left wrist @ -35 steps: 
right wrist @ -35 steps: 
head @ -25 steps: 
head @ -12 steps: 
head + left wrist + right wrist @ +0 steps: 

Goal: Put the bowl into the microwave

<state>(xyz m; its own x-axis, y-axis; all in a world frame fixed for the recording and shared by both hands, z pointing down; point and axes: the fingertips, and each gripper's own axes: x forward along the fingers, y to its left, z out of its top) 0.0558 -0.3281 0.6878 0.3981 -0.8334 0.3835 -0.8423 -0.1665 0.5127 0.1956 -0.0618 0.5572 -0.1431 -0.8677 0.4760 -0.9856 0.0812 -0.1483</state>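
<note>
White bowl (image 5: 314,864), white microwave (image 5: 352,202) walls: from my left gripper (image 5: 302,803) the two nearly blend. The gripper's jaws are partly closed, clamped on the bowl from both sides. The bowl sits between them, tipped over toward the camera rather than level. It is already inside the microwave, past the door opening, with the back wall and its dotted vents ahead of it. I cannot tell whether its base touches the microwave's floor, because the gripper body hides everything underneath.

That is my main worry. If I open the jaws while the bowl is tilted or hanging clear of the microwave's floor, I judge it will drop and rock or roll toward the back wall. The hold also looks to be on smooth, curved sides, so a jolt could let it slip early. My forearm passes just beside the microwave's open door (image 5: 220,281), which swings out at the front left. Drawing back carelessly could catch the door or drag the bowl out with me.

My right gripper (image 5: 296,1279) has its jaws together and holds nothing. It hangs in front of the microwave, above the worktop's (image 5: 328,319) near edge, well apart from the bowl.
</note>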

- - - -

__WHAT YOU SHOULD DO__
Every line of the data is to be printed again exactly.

__RESPONSE FOR THIS EXERCISE__
left wrist @ -35 steps: 
right wrist @ -35 steps: 
head @ -25 steps: 
head @ -12 steps: 
head + left wrist + right wrist @ +0 steps: 

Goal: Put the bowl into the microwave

<state>(xyz m; its own x-axis, y-axis; all in a world frame fixed for the recording and shared by both hands, z pointing down; point and axes: the fingertips, and each gripper's own axes: x forward along the fingers, y to its left, z out of its top) 0.0558 -0.3281 0.6878 0.3981 -0.8334 0.3835 -0.8423 -0.1665 0.5127 0.1956 -0.0618 0.5572 -0.1431 -0.8677 0.4760 -0.9856 0.0812 -0.1483</state>
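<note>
White bowl (image 5: 314,864), white microwave (image 5: 352,202) walls: from my left gripper (image 5: 302,803) the two nearly blend. The gripper's jaws are partly closed, clamped on the bowl from both sides. The bowl sits between them, tipped over toward the camera rather than level. It is already inside the microwave, past the door opening, with the back wall and its dotted vents ahead of it. I cannot tell whether its base touches the microwave's floor, because the gripper body hides everything underneath.

That is my main worry. If I open the jaws while the bowl is tilted or hanging clear of the microwave's floor, I judge it will drop and rock or roll toward the back wall. The hold also looks to be on smooth, curved sides, so a jolt could let it slip early. My forearm passes just beside the microwave's open door (image 5: 220,281), which swings out at the front left. Drawing back carelessly could catch the door or drag the bowl out with me.

My right gripper (image 5: 296,1279) has its jaws together and holds nothing. It hangs in front of the microwave, above the worktop's (image 5: 328,319) near edge, well apart from the bowl.
</note>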

The required output has been given.